What the exercise asks:
Pictures are to be dropped from the copy. Retype the listing exactly.

(Recorded information)

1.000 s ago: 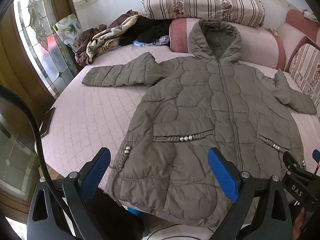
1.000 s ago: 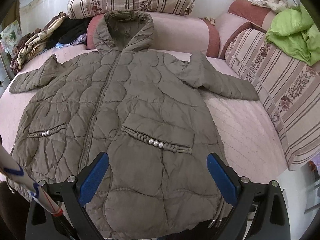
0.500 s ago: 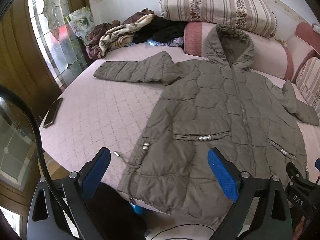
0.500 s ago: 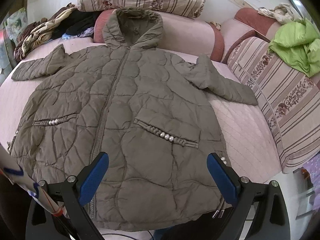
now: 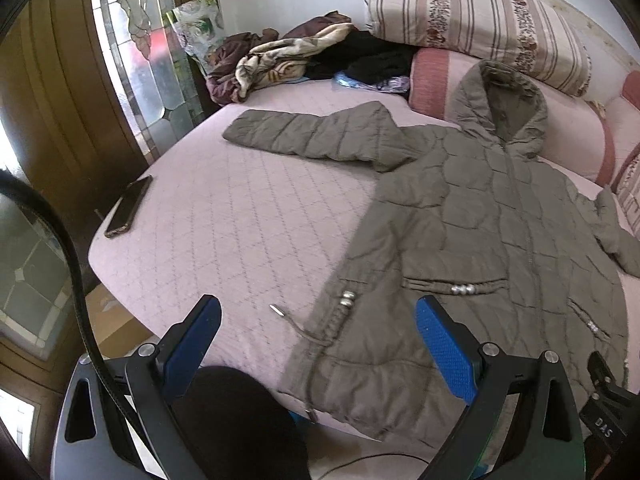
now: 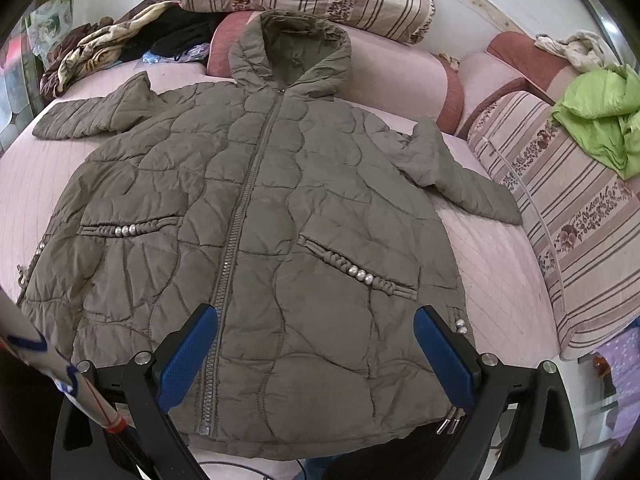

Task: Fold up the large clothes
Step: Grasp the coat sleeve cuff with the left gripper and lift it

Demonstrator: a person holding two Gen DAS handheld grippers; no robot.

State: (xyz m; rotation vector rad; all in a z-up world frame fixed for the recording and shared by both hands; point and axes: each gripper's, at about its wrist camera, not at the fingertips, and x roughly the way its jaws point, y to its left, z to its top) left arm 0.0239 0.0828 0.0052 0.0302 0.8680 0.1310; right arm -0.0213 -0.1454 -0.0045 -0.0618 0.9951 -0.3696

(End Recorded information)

Answer space:
1.000 s ago: 
1.000 s ago: 
0.500 s ago: 
0.500 s ago: 
now: 
now: 

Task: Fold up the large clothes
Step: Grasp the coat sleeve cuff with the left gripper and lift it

Demonstrator: a person holding two Gen DAS handheld grippers; no robot.

State: (xyz m; rotation vector rad; all in a z-up world frame fixed for the recording and shared by both hands; point and axes: each gripper's, at about its wrist camera, not at the fingertips, and x roughly the way its jaws point, y to its left, z to its top) left arm 0.0239 0.0828 0.0052 0.0302 0.8680 0.1310; right arm -0.0213 -0.1454 -0.0045 -0.0618 0.9951 -0.3696

The answer has been fully stated.